The feasibility of ensuring system stability under operation and maintenance difficulties

The dilemma behind rapid business development

With the rapid development of business, the operation and maintenance system has been gradually improved. Business stability and service quality are also growing healthily under the mutual support of monitoring, availability and other systems. All problems, faults and factors affecting stability are within controllable and convergent ranges, and everything is developing in a good direction.

Is it really as beautiful behind it all as it looks? In fact, this is not the case. The rapid development of business is bound to leave behind various hidden dangers and problems. Think about whether you are also troubled by similar problems:

  • 1. The monitoring alarm notification is too noisy, the normal alarm channel is artificially congested, and the actual reading rate is extremely low; does it sound familiar? Imagine if a very important business monitoring alarm was submerged in this way and was artificially ignored. As an operation and maintenance person, would you be in a cold sweat? In addition to layering monitoring and streamlining monitoring and alarming, what else can we do?
  • 2. The business data is abnormal, but the alarm and availability data are always in a normal state. Faced with the accusation from front-end business students "Why is the monitoring not found?", all I can do is say "I'm sorry, I will improve next time." What else can we do?
  • 3. Alarms and abnormal availability fluctuations occur, but business indicators do not fluctuate significantly. In order to solve this problem, it is obviously a very helpful improvement to the business, but the business students just don't understand and don't support it. Besides feeling powerless, what else can we do?

where is the problem

Raising these questions, let's look at them one by one to see what is the essence behind them?

Why are there a large number of monitoring alarms? The fundamental reason is that we have adopted methods such as wide distribution points, high coverage, and "checking for leaks and filling gaps" to minimize the number of missed monitoring reports when business abnormalities are caused by the lack of monitoring points.

Yes, that's right. The intentions are good, but the results often backfire. Especially when the number of monitoring points and business complexity continue to increase, the information noise caused by monitoring and alarming will become larger and larger. When the amount of alarm information reaches a critical point, all alarms will become noise or even pollution. The purpose of the monitoring and alarm system will also collapse instantly like a "domino" after reaching this critical point, heading towards the bottomless abyss in the other direction.

Is the monitoring of a large number of technical indicators recognized by business students? From the actual situation, the situation may not be optimistic. It often happens that when operation and maintenance and business students are benchmarking and discussing issues, everyone is talking to each other and has no idea what they are talking about.

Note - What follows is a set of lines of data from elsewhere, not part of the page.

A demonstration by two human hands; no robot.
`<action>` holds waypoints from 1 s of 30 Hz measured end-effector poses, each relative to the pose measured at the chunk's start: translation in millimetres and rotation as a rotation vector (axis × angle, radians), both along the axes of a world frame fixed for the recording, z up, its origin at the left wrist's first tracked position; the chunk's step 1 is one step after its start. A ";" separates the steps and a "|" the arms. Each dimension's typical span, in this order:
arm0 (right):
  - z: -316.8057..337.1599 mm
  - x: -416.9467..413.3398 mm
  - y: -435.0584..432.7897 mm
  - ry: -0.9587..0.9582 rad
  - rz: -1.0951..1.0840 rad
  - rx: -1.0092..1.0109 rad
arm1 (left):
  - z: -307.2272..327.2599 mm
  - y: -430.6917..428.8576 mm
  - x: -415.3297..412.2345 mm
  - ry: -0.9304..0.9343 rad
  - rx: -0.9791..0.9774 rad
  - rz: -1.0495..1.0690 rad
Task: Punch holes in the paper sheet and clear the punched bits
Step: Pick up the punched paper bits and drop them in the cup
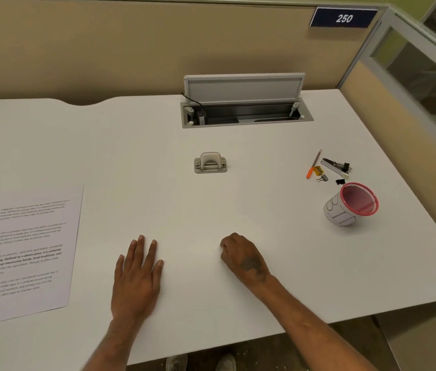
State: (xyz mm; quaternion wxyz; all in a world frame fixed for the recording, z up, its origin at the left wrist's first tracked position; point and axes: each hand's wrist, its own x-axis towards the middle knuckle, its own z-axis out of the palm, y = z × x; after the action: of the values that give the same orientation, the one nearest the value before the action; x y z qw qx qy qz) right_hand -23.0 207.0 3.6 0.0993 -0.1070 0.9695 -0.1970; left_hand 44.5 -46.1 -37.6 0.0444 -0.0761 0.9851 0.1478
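A printed paper sheet (28,253) lies flat at the left of the white desk (211,210), well left of both hands. A small grey hole punch (210,163) stands in the middle of the desk, beyond my hands. My left hand (137,279) rests flat on the desk, palm down, fingers spread, holding nothing. To its right, my right hand (243,259) rests on the desk with its fingers curled under, and I see nothing in it.
A pink mesh cup (352,206) with a white paper wrap stands at the right. Behind it lie an orange-tipped pencil (314,164), binder clips (340,181) and a stapler-like tool (336,167). An open cable hatch (245,108) sits at the back. Beige partitions surround the desk.
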 end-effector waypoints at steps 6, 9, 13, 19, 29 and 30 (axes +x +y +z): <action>8.1 7.2 12.2 -0.228 -0.564 -0.616 | 4.5 3.3 -0.3 0.007 0.025 0.004; 18.8 8.7 26.0 -0.294 -0.747 -0.933 | 3.9 3.3 -0.1 0.009 0.048 0.012; 48.5 -5.1 80.6 -0.223 -0.900 -1.305 | 4.3 4.5 -1.5 0.022 0.057 0.022; 103.4 -45.2 206.9 0.139 -1.024 -1.108 | 7.4 7.7 -4.6 0.041 0.058 0.048; 118.5 -86.9 271.8 0.129 -0.771 -0.182 | 5.8 8.7 -3.8 0.068 0.050 0.057; 117.3 -87.9 272.3 0.115 -0.762 -0.151 | 4.5 7.9 -3.8 0.066 0.049 0.057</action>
State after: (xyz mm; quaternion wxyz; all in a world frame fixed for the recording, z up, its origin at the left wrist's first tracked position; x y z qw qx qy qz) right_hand -110.9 479.2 121.0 -0.0436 0.2429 0.9265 -0.2842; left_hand 40.7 -38.2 -33.1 0.0093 -0.0982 0.9795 0.1757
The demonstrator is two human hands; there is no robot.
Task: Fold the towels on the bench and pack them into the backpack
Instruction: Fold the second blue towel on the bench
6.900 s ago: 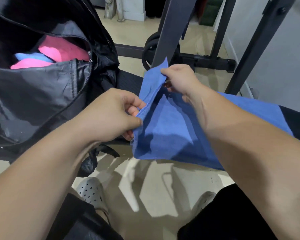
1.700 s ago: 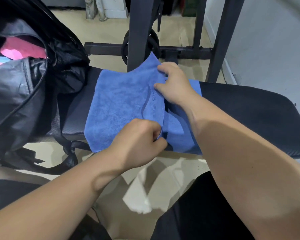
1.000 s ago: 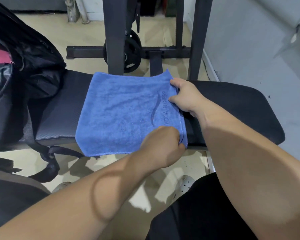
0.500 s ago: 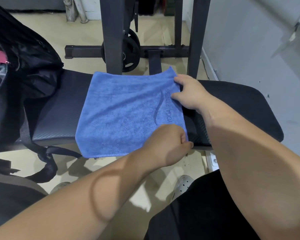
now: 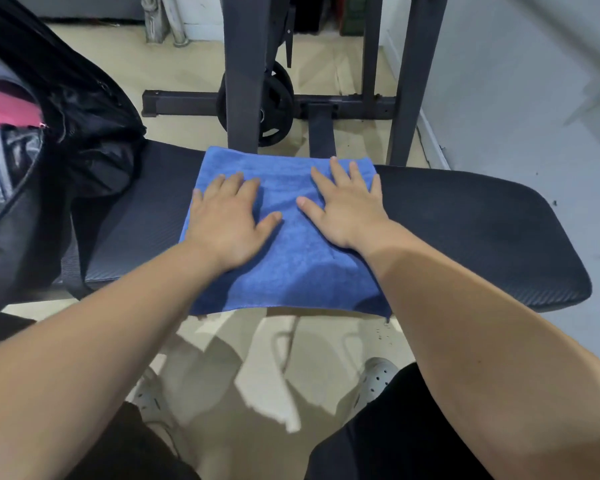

Yes, maybe the root of the problem lies here. Can the extensive monitoring we do positively help stabilize and improve business indicators?

In particular, the situations mentioned in points 2 and 3 above are fundamentally caused by the fact that operation and maintenance and business students are not in the same context. One side is business data-oriented thinking, and the other side is technical data-oriented thinking.

Is there no solution to seemingly irreconcilable contradictions? Of course not, the "Business Market" came into being in this environment and situation. "Business Dashboard" is not just a tool, report or platform. It is a technology-driven way of thinking based on key business indicators, allowing multiple parties such as operation and maintenance and business to communicate in the same context.

Solution to the problem

First of all, operation and maintenance students need to change their thinking and consider issues from the perspective of the business side. Putting aside all technical indicators, first try to communicate with business students to understand what indicators they are most concerned about?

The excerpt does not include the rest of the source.